Objectives: The present study investigates the contribution of mesenchymal stem cells (MSCs) to neointimal formation, and whether endothelial-like cells differentiated from MSCs could attenuate intimal hyperplasia after vascular injury. Methods: Bone marrow-derived MSCs of SD rats were cultured in vitro routinely. Differentiation into endothelial-like cells was induced by cultivation of confluent cells in the presence of 50ng/ml vascular endothelial growth factor(VEGF). MSCs and endothelial-like cells were incubated with 20umol/L BrdU in 48 h for cells labeling.

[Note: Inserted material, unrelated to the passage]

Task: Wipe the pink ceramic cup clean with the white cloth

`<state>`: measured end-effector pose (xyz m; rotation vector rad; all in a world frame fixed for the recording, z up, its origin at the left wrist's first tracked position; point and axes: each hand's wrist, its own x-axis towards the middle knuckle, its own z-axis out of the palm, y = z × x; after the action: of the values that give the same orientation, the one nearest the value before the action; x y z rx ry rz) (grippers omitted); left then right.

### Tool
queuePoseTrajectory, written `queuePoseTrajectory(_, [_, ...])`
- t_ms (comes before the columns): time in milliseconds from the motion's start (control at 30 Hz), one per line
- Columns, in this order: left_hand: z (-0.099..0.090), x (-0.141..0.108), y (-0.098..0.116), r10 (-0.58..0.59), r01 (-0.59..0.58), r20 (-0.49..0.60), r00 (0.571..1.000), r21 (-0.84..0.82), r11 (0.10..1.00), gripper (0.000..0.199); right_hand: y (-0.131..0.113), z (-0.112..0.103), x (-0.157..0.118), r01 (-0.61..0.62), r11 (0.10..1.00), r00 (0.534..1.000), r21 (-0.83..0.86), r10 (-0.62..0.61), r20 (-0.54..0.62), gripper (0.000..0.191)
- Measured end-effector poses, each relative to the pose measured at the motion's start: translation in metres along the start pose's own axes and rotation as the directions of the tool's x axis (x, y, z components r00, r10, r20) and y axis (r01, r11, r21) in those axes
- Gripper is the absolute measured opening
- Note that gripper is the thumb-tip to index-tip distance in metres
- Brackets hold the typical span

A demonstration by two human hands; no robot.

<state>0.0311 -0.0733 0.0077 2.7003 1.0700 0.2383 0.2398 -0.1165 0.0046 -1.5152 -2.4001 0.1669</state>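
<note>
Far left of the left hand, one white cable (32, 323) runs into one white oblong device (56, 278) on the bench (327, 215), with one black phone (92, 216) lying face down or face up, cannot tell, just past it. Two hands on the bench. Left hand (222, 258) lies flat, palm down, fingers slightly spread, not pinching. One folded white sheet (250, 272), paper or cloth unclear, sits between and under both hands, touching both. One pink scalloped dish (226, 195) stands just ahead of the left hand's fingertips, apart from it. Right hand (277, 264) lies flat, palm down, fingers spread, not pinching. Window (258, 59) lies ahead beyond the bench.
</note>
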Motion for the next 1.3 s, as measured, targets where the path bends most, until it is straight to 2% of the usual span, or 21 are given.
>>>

The labeling cells were injected via femoral vein on the day of balloon-induced carotid artery injury. Carotid arteries of all rats were examined by ultrasound biomicroscopy at day 7, 14 and 28 after the injury. Results: Flow cytometer analysis showed increased expression of CD31 and CD34, immunofluorescence analysis showed expression of endothelial-specific markers like vWF and VEGFR2 in endothelial-like cells. Ultrasound biomicroscopy showed significantly increases of IMT in the groups of PBS and MSCs compaired with endothelial-like cells group in 14 days after artery injured (0.10±0.02 mm vs 0.14±0.03 mm vs 0.13±0.02 mm, p < 0.01) and IMT significantly increased in 28 days after injury (0.16±0.02 mm vs 0.22±0.04 mm vs 0.23±0.05 mm, p < 0.01). Intimal/media (I/M) ratio were significantly reduced in endothelial-like cells group compared to PBS and MSCs groups (1.22±0.23 vs 2.52±0.64 vs 2.87±0.40, p < 0.001)(fig.1). Immunohistochemistry staining with anti-Brdu, a lot of Brdu-labeling cells were found in the adventitia, especially in the zone about vasa vasorum and few in the neointimal. Conclusions: These findings suggested that MSCs were able to differentiate into endothelial-like cells in vitro and cell therapy with MSCs could not attenuate the thickness of the neointima. Transplantation with endothelial-like cells derived from MSCs significantly suppressed intimal hyperplasia after vascular injury. A lot of transplanting cells were homing to adventitia.